> [Recorded information]
★ ★ ★ ★ ★ ★ ★
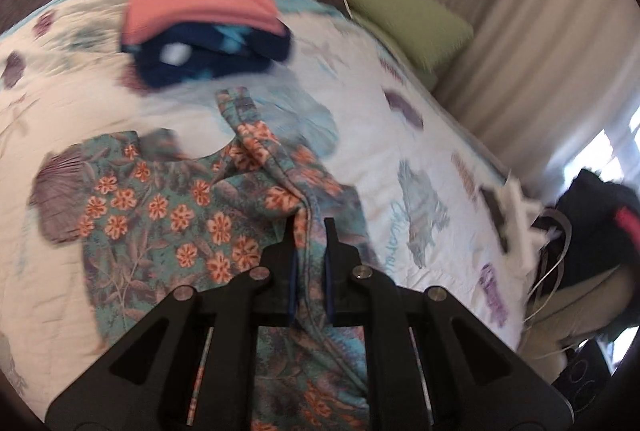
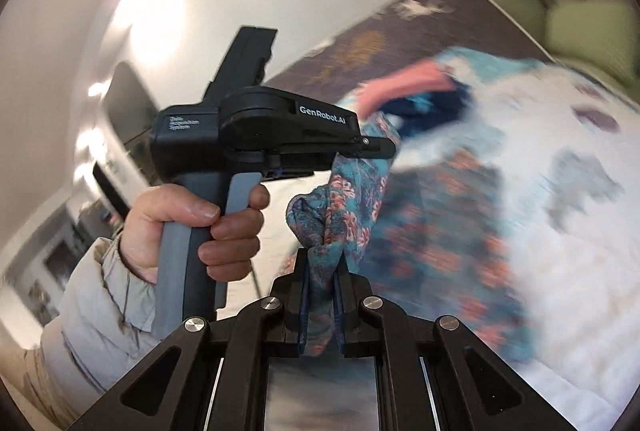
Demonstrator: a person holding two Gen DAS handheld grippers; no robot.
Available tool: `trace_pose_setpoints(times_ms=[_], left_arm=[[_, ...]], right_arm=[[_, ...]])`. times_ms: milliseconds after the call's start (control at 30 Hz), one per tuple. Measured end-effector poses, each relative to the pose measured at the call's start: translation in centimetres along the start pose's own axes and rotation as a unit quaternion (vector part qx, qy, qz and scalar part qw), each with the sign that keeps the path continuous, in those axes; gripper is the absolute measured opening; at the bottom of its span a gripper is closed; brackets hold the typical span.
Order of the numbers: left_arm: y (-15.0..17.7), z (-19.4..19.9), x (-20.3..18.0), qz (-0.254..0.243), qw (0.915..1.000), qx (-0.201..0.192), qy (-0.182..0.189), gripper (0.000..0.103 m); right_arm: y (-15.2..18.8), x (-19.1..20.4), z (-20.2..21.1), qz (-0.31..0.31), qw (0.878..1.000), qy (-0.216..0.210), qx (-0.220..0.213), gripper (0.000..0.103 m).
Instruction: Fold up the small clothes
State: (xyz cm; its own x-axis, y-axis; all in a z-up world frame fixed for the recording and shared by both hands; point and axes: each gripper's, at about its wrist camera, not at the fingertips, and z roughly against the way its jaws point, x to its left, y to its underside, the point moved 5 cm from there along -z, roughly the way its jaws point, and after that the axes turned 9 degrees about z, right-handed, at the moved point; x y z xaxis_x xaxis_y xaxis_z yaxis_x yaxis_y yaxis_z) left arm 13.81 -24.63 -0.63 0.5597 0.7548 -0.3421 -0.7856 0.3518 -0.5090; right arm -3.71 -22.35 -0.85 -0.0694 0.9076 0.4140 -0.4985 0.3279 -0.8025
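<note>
Left wrist view: left gripper (image 1: pixel 310 227) clamped shut on a bunched edge of the floral garment (image 1: pixel 160 215), cloth pinched between the 2 blue-padded fingers (image 1: pixel 291 283). Rest of the garment trailing away from the fingertips, partly spread on the white patterned quilt (image 1: pixel 400 119), one strap-like end lying toward a stack of 2 folded pieces, coral piece (image 1: pixel 200 7) on top of navy piece (image 1: pixel 216 55), farther up the bed. Right wrist view: right gripper (image 2: pixel 322 263) likewise closed on another gathered part of the same garment, fabric rising from it to the left gripper, gripped by a hand (image 2: pixel 192 227) in a pale sleeve, just ahead. Both grip points close together, held edge running short between them, body of the cloth hanging to the quilt side. Likely a fold in progress; next move seemingly hinging on carrying that shared edge across the spread portion.
</note>
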Motion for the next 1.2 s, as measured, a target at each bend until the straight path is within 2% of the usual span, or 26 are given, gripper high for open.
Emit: trace_pose_setpoints(times_ms=[167,267,367,433,533,600,700,800,867,967,1033,1067,1133,1200], left_arm=[[1.5,-3.4,-2.3,-0.051,0.9975,0.021,-0.045,0.014],[1.7,-3.1,-2.9,-0.061,0.9971,0.020,-0.042,0.022],[1.4,-1.1,-3.2,-0.054,0.9984,0.000,-0.018,0.025],[1.5,1.3,-3.1,-0.055,0.9981,-0.024,-0.007,0.036],[2.6,4.5,-2.1,-0.056,0.9964,-0.062,-0.018,0.055],[3.7,5.9,-0.9,-0.054,0.9952,-0.076,-0.029,0.055],[6.1,7.2,2.0,-0.040,0.9935,-0.083,-0.066,0.056],[9.4,8.3,4.8,-0.033,0.9848,-0.106,-0.133,0.056],[11.7,9.0,6.5,-0.024,0.9825,-0.101,-0.154,0.056],[14.7,9.2,8.7,0.015,0.9862,-0.081,-0.143,0.056],[16.3,9.3,9.6,0.028,0.9866,-0.073,-0.143,0.056],[16.9,9.3,9.7,0.027,0.9870,-0.071,-0.142,0.056],[17.9,9.3,9.2,0.017,0.9887,-0.070,-0.132,0.056],[18.7,9.1,8.2,-0.005,0.9906,-0.071,-0.117,0.062]], right_arm=[[1.7,-4.5,0.4,-0.054,0.998,0.021,0.016,0.009],[2.2,-4.9,0.2,-0.055,0.998,0.023,0.024,0.009],[2.5,-5.1,0.6,-0.051,0.998,0.028,0.028,0.009],[2.5,-5.8,0.6,-0.058,0.998,0.027,0.029,0.009],[2.8,-6.5,0.8,-0.064,0.997,0.025,0.031,0.009],[3.5,-6.7,1.2,-0.062,0.997,0.028,0.036,0.010],[4.1,-7.2,1.5,-0.071,0.996,0.030,0.041,0.010],[4.3,-7.8,2.1,-0.084,0.995,0.029,0.042,0.010],[4.2,-8.0,2.5,-0.089,0.995,0.027,0.040,0.010],[4.0,-8.0,2.5,-0.092,0.995,0.020,0.045,0.015],[3.8,-7.9,2.3,-0.095,0.994,0.017,0.052,0.022],[3.9,-7.8,2.3,-0.098,0.994,0.014,0.053,0.025],[3.8,-7.6,1.9,-0.105,0.993,0.005,0.062,0.040],[3.7,-7.4,1.4,-0.111,0.991,0.002,0.069,0.040]])
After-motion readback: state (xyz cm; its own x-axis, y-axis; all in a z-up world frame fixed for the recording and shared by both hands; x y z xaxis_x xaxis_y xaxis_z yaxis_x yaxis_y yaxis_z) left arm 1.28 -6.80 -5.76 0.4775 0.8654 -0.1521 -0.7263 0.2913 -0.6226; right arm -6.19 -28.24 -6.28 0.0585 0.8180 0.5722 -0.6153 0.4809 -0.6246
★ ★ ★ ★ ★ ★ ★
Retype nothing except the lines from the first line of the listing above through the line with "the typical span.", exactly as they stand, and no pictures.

> [The completed task]
Demonstrator: a person holding two Gen DAS handheld grippers; no robot.
Available tool: `trace_pose_setpoints(times_ms=[_], left_arm=[[_, ...]], right_arm=[[_, ...]])`. times_ms: milliseconds after the call's start (control at 30 Hz), one per tuple. Measured end-effector poses, each relative to the pose measured at the call's start: translation in centimetres along the start pose's own axes and rotation as a unit quaternion (vector part qx, qy, qz and scalar part qw), each with the sign that keeps the path continuous, in those axes; gripper is the absolute measured opening; at the bottom of its span a gripper is closed; brackets hold the typical span.

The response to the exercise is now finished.